About this exercise: Return every line of the listing, exactly as it reads.

Data provided:

_ _ _

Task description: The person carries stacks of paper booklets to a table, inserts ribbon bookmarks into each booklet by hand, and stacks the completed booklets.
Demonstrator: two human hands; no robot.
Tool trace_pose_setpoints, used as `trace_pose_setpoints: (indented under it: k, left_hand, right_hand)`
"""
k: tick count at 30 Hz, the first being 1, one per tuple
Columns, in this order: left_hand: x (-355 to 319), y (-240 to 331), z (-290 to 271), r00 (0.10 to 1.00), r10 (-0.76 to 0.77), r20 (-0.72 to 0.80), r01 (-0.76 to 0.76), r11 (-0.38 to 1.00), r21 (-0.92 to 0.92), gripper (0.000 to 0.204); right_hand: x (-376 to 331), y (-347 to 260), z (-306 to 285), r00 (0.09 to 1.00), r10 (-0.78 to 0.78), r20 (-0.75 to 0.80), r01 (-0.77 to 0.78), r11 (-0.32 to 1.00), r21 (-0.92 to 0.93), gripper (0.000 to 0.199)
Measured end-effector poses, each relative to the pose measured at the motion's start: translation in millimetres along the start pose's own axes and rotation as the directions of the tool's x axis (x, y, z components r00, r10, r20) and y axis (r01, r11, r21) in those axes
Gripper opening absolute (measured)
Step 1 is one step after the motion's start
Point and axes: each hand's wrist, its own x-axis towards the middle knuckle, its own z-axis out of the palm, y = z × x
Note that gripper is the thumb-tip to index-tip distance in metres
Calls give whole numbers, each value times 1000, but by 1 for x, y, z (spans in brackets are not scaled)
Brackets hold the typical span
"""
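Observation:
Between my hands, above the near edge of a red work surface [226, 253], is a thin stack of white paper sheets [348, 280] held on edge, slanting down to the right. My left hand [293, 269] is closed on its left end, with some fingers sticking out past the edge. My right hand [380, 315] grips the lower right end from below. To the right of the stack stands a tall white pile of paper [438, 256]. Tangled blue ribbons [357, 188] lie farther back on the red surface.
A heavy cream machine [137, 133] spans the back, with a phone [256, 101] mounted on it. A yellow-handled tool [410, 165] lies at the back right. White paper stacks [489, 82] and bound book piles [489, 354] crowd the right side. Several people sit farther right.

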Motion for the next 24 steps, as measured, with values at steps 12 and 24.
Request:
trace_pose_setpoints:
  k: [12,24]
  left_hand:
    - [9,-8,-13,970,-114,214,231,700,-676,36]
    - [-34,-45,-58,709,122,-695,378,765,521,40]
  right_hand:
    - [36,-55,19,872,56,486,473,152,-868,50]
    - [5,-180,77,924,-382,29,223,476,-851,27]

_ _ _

Answer space:
Task description: The person carries stacks of paper booklets to a table, inserts ribbon bookmarks into each booklet by hand, and stacks the completed booklets.
Demonstrator: two human hands; no robot.
Tool trace_pose_setpoints, used as `trace_pose_setpoints: (indented under it: k, left_hand, right_hand)`
"""
k: tick count at 30 Hz, the first being 1, one per tuple
Columns, in this order: left_hand: x (-355 to 319), y (-240 to 331), z (-290 to 271), r00 (0.10 to 1.00), r10 (-0.76 to 0.77), r20 (-0.72 to 0.80), r01 (-0.76 to 0.76), r11 (-0.38 to 1.00), r21 (-0.92 to 0.92), gripper (0.000 to 0.204); right_hand: x (-376 to 331), y (-347 to 260), z (-306 to 285), r00 (0.09 to 1.00), r10 (-0.78 to 0.78), r20 (-0.75 to 0.80), r01 (-0.77 to 0.78), r11 (-0.32 to 1.00), r21 (-0.92 to 0.93), gripper (0.000 to 0.199)
Measured end-effector poses, each relative to the pose measured at the motion's start: translation in millimetres along the start pose's own axes and rotation as the directions of the tool's x axis (x, y, z components r00, r10, r20) and y axis (r01, r11, r21) in those axes
Gripper opening absolute (measured)
Step 1 is one step after the motion's start
Point and axes: each hand's wrist, its own x-axis towards the middle knuckle, its own z-axis out of the palm, y = z × x
Note that gripper is the thumb-tip to index-tip distance in metres
Calls give whole numbers, each value times 1000, but by 1 for x, y, z (spans in brackets are not scaled)
Brackets hold the typical span
"""
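Observation:
Between my hands, above the near edge of a red work surface [226, 253], is a thin stack of white paper sheets [348, 280] held on edge, slanting down to the right. My left hand [293, 269] is closed on its left end, with some fingers sticking out past the edge. My right hand [380, 315] grips the lower right end from below. To the right of the stack stands a tall white pile of paper [438, 256]. Tangled blue ribbons [357, 188] lie farther back on the red surface.
A heavy cream machine [137, 133] spans the back, with a phone [256, 101] mounted on it. A yellow-handled tool [410, 165] lies at the back right. White paper stacks [489, 82] and bound book piles [489, 354] crowd the right side. Several people sit farther right.
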
Motion for the next 24 steps, as measured, with values at steps 12 and 24.
Request:
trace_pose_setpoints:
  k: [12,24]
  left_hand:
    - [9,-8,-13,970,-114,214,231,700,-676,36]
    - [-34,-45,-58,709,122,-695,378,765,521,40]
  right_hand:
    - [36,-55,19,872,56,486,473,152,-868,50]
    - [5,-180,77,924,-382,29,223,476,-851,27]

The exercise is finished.